L’addiction à la cigarette : les mécanismes de la dépendance

addiction au tabac

L’addiction à la cigarette : les mécanismes de la dépendance

Aujourd’hui 31 mai c’est la journée mondiale sans tabac. L’Organisation mondiale de la santé (OMS) estime que d’ici 2020, l’addiction à la cigarette et le tabac sera la principale cause de décès et d’handicap, avec plus de 10 millions de victimes par an. Le tabagisme entrainera alors plus de décès à travers le monde que le Sida, la turberculose, la mortalité maternelle, les accidents de voiture, les suicides et les homicides combinés…
Quel fumeur ne s’est pas dit un matin « demain j’arrête la cigarette ! » et le lendemain face au manque, il re-craque. Mais pourquoi est-ce si difficile d’arrêter de fumer. Il faut prendre en compte deux dimensions : la dépendance physique et puis le facteur psychologique lié à l’addiction.

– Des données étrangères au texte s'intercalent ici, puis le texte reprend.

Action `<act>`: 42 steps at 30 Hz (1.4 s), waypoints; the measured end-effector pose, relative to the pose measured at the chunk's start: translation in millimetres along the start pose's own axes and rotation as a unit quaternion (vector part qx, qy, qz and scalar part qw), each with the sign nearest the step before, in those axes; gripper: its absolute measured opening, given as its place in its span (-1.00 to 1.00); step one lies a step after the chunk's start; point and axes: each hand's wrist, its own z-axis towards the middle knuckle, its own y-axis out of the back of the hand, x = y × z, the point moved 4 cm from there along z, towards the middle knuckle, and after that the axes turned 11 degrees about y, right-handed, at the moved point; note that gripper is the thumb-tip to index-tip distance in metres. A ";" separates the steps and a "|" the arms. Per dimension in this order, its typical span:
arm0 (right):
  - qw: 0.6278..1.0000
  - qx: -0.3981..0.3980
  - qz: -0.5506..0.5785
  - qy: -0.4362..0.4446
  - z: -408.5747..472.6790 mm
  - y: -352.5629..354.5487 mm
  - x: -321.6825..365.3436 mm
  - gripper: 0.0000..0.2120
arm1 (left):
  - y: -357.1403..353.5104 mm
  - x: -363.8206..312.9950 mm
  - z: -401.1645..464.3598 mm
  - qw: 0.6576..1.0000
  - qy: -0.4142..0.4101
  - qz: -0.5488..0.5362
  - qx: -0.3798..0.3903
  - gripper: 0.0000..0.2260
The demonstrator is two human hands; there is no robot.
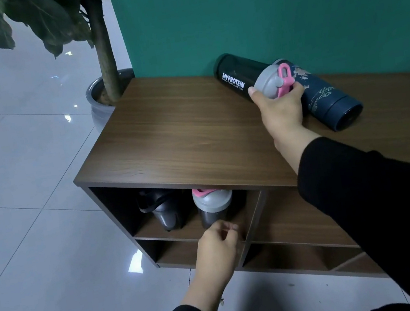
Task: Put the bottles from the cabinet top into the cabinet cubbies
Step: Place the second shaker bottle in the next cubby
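Note:
A dark MYPROTEIN shaker bottle (234, 78) with a grey lid and pink loop lies on its side on the wooden cabinet top (182, 137). My right hand (281, 108) grips its lid end. Just right of it lies a dark blue patterned bottle (329, 100). In the upper left cubby (248, 218) stand a grey-lidded shaker with a pink cap (213, 205) and a black bottle (164, 210). My left hand (217, 247) hovers in front of that cubby, fingers loosely curled, holding nothing.
A potted plant (103, 64) in a grey pot stands at the cabinet's far left corner. A green wall (282, 3) backs the cabinet. The other cubbies to the right and below look bare. Glossy white floor tiles (28, 183) spread to the left.

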 end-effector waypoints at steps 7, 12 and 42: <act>0.998 -0.035 -0.031 -0.032 12.5 -11.7 4.5 0.01 | 2.6 -1.8 -0.1 1.000 -0.005 -0.010 0.008 -0.84; 0.997 0.017 -0.066 -0.045 12.8 -11.5 12.3 -0.14 | 3.2 -6.5 -2.8 1.000 -0.007 0.002 0.004 -0.85; 0.945 0.290 -0.074 0.129 -222.6 223.5 8.8 -0.09 | -27.6 1.4 -82.4 0.932 0.062 -0.311 0.174 -0.47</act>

Comprendre son addiction au tabac

addiction au tabacD’un point de vue physique, il y a toute une mécanique derrière ces bouffées de cigarettes.  Lorsque la fumée de la cigarette est inhalée la nicotine est absorbée par les capillaires sanguins des poumons et parvient en l’espace d’une vingtaine de seconde au cerveau. La nicotine a un énorme rôle à jouer dans l’addiction. C’est une molécule qui agit sur notre cerveau. Elle a les propriétés de se fixer à des récepteurs qui, après plusieurs enchainements, libère une hormone : la dopamine. Cette dopamine s’active dans une zone du cerveau très précise et stimule le sentiment de satisfaction et de bien être. Cette dopamine est d’ailleurs sécrétée dans d’autres actes « plaisirs » de notre quotidien.
Lorsque le corps réclame sa dose de nicotine c’est l’état de manque. « La douleur du manque est apaisée en sept secondes et donne une sensation de plaisir, d’où la difficulté de résister à la tentation», précise Marion Adler, tabacologue à l’hôpital Antoine-Béclère de Clamart.
Fumer une cigarette procure donc en quelques secondes une sensation agréable et addictive. Il en est plus difficile d’arrêter. La cigarette est souvent associée également à un moment de détente. Pour de nombreux consommateurs, la cigarette du soir après diner est celle qui est le plus difficile à arrêter.
La dépendance se fait donc tout d’abord ressentir physiquement puis aussi psychologiquement.

Gestuelle de la cigarette

Au delà de la dépendance physique, la cigarette s’accompagne aussi de toute une gestuelle, de « manies » et de rituels de la part des consommateurs. On remarque d’ailleurs le succès de la cigarette électronique qui remporte un grand succès en raison de la similarité du geste de fumer quasiment identique.
On parle de dépendance psychologique. On a son briquet fétiche, c’est le moment idéal pour casser l’ennui, le stress ou pour se dégourdir les jambes après un long repas familial. Il y a toujours une bonne raison pour fumer. Ce geste, qui en psychologie, s’apparente au stade orale du nouveau né est réconfortant et « réconforteur ». L’oralité du geste est très importante. Elle nous revoit à des besoins archaïques. Cela nous fait du bien clairement en dépit de la conscience que cela nuit à notre santé.
C’est un geste finalement interdit qui démarre le plus souvent à l’adolescence et qui s’installe dans un quotidien bien huilé : la cigarette après manger, le café, le soir…
Cependant nous sommes très inégaux face à l’addiction et la dépendance tabac. Il semblerait que certains facteurs génétiques prédisposent à une addiction durable à la cigarette.

En conclusion, l’addiction à la cigarette va bien au-delà d’une simple réaction chimique. Il reste difficile d’estimer dans quelle mesure peut-on d’abord parler d’une dépendance comportementale plus que chimique et cela dépend aussi de chaque individu.

  • Merci pour cet article est très bien fait. On comprend bien ici les deux dépendances tabagiques qui coexistent, la dépendance physique et la dépendance psychologique. J’imagine que l’addiction physique doit être le plus grand frein pour beaucoup. Comment vivre au quotidien sans la satisfaction et la relaxation que procure la cigarette ? Le cigarette électronique est peut-être un bon moyen de diminuer sa consommation de cigarette par paliers. Le sevrage tabagique progressif est surement moins contraignant et impactant pour le moral que l’arrêt du jour au lendemain.

  • Yoann [admin]

    @Léa Santé

    La cigarette électronique est effectivement un bon moyen de sevrage tabagique progressif. En revanche même si on retrouve la gestuelle, on vapote plus régulièrement que l’on fume de cigarette. Il est important de s’imposer, dans son usage, une certaine discipline pour éviter une absorption trop importante de nicotine.